How to Mathematically Find Outliers in Statistics

The most common mathematical method for finding outliers uses the interquartile range (IQR): any data point more than 1.5 times the IQR below the first quartile or above the third quartile is an outlier. This approach works on nearly any dataset, regardless of its shape. But it’s not the only option. Z-scores, formal statistical tests, and multivariate distance measures each handle different situations, and choosing the right one depends on your data’s size, distribution, and number of variables.

The IQR Method: Most Versatile Starting Point

The IQR method, sometimes called Tukey’s fences, works by building a “fence” around the middle of your data. Here’s the process step by step:

Sort your data from smallest to largest.
Find Q1 (the median of the lower half) and Q3 (the median of the upper half).
Calculate the IQR: Q3 minus Q1.
Set your fences: Lower fence = Q1 − 1.5 × IQR. Upper fence = Q3 + 1.5 × IQR.
Flag outliers: Any value below the lower fence or above the upper fence is an outlier.

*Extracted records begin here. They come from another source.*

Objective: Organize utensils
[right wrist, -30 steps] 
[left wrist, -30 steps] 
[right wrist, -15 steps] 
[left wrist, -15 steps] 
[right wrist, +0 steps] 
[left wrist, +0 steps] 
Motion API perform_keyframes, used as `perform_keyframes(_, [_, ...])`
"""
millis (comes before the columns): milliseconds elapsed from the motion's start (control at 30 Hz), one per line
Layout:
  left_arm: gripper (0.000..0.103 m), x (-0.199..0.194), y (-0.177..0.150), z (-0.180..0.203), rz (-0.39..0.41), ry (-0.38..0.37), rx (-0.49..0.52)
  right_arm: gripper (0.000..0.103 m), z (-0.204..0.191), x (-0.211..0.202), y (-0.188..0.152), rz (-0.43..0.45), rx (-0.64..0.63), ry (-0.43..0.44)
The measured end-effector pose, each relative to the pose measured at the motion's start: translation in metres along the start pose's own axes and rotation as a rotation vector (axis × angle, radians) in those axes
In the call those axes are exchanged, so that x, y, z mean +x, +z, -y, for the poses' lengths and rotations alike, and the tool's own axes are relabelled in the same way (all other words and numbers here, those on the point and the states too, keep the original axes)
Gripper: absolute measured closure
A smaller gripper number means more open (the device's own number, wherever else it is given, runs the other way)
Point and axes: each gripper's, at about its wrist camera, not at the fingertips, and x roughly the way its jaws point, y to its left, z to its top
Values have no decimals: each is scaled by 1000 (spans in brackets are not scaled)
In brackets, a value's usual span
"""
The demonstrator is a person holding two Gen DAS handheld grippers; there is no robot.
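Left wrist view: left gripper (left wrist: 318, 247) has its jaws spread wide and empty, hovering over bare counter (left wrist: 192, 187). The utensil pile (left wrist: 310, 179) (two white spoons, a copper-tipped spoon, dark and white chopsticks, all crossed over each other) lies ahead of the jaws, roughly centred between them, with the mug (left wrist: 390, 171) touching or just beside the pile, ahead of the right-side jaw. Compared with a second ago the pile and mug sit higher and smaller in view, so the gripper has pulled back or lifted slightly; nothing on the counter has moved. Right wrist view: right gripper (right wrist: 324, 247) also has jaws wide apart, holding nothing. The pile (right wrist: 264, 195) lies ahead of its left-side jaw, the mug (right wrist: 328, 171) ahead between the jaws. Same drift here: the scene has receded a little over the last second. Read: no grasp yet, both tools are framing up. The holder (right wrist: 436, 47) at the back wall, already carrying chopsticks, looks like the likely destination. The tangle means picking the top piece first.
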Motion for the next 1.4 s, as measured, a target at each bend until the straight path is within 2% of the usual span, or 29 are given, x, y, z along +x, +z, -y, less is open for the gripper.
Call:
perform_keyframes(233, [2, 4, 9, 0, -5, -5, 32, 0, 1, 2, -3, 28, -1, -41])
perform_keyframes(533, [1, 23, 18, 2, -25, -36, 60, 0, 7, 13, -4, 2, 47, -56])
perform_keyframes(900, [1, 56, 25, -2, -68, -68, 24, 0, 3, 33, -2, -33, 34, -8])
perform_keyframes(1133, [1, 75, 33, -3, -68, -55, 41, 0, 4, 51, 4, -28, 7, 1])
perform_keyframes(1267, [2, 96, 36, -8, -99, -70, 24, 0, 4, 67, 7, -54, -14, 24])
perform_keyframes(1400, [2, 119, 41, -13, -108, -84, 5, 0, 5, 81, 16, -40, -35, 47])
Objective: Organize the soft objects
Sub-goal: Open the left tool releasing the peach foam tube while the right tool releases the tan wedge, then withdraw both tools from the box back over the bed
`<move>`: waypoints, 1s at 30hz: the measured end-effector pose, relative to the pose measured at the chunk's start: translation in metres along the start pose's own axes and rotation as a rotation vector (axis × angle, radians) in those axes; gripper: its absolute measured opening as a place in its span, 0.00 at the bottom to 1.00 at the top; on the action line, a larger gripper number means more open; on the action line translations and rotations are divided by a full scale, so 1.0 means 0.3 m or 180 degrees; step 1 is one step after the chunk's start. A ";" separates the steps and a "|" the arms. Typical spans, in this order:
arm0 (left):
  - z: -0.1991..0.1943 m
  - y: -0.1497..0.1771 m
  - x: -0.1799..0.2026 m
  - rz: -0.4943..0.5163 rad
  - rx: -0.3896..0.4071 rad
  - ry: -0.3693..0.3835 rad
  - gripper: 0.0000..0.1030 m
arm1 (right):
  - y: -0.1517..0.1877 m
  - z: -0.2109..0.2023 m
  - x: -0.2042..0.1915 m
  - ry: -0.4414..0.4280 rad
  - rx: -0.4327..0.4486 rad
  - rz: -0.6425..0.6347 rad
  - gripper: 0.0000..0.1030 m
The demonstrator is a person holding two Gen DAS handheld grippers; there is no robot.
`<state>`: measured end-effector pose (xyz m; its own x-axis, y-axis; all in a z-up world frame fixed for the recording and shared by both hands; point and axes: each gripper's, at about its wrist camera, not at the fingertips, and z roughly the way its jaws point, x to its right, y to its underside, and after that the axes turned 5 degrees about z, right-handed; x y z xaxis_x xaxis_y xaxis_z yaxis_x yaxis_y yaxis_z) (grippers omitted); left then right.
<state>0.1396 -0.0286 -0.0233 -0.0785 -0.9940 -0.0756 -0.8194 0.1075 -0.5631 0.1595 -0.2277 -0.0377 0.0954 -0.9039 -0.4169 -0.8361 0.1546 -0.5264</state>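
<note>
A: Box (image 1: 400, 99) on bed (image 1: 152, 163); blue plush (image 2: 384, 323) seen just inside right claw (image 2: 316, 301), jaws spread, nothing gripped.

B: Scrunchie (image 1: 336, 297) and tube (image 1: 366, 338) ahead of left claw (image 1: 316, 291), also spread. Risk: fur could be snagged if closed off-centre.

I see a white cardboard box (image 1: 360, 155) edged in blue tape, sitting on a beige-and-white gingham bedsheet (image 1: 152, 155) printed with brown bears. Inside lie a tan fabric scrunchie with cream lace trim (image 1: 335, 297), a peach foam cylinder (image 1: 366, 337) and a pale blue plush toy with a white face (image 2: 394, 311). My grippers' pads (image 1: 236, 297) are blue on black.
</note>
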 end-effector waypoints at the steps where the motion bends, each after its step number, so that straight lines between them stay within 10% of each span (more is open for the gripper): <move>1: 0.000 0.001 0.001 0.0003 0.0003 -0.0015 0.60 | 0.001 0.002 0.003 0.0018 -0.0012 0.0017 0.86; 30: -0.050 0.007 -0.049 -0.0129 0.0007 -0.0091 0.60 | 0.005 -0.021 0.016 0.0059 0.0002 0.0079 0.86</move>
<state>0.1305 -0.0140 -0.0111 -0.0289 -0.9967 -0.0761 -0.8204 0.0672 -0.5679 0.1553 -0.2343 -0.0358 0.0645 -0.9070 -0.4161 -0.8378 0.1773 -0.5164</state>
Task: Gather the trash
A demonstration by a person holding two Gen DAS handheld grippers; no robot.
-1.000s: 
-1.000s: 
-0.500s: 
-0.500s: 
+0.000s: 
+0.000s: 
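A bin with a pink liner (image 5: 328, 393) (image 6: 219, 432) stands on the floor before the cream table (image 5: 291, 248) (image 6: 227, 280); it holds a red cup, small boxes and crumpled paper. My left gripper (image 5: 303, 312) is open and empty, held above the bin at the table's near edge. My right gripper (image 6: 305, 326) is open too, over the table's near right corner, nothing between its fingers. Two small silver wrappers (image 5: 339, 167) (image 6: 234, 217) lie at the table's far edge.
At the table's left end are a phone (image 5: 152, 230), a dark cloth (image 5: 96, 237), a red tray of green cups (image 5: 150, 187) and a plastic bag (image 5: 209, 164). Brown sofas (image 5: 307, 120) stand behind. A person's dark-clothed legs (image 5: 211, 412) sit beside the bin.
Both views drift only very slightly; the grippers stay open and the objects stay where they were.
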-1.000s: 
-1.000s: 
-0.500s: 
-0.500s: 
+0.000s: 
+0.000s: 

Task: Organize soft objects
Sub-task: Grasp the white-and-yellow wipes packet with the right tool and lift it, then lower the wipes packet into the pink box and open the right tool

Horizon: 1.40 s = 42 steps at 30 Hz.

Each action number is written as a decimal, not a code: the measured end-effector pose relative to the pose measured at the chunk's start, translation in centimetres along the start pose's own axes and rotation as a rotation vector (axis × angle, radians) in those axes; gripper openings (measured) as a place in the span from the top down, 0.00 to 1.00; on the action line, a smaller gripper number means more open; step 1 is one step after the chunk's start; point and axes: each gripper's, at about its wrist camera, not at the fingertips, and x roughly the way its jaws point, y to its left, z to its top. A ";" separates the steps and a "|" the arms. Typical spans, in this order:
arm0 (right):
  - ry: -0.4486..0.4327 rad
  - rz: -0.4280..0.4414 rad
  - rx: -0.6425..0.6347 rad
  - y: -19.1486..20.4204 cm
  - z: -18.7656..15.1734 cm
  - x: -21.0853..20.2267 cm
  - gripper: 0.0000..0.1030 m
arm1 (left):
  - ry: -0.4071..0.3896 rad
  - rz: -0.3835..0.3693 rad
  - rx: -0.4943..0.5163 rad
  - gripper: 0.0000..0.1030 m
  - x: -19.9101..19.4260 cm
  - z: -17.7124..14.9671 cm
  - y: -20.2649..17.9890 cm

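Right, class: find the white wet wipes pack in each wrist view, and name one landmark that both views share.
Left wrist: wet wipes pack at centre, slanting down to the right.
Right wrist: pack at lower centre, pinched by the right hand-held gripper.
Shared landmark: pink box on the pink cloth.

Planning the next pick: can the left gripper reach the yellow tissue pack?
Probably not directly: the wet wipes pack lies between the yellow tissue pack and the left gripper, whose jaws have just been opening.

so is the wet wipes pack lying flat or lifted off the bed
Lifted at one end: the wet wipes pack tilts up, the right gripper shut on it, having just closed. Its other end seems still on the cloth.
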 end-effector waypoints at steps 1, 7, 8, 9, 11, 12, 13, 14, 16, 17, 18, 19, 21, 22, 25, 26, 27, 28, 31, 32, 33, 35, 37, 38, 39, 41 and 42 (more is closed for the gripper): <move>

Say your dataset has Q1 = 80 and Q3 = 90. The IQR is 10. Multiply by 1.5 to get 15. Your lower fence is 65 and your upper fence is 105. A value of 62 or 110 would be flagged as outliers; a value of 72 would not.

John Tukey, the statistician who developed this method, also defined a stricter threshold. Using a multiplier of 3 instead of 1.5 identifies what he called “far out” values, essentially extreme outliers. In the example above, the extreme lower fence would be 80 − 30 = 50, and the extreme upper fence would be 90 + 30 = 120. Points beyond these limits are unusual enough to warrant serious investigation. The 1.5 multiplier is the standard default for most analyses and is what box plots use to draw their whiskers.

The IQR method’s biggest advantage is that it doesn’t assume your data follows a bell curve. Because it relies on the median and quartiles rather than the mean and standard deviation, a single extreme value can’t drag the calculation and mask other outliers. This makes it the safest choice when you don’t know much about your data’s distribution, or when it’s clearly skewed.

The Z-Score Method: Best for Normal Distributions

If your data follows a roughly normal (bell-shaped) distribution, you can use Z-scores. A Z-score tells you how many standard deviations a data point sits from the mean:

Z = (data point − mean) / standard deviation

Under the empirical rule for normal distributions, 68% of values fall within one standard deviation of the mean, 95% within two, and 99.7% within three. So a Z-score beyond +3 or −3 means a data point sits outside where 99.7% of values are expected to land. That’s the conventional cutoff for outliers.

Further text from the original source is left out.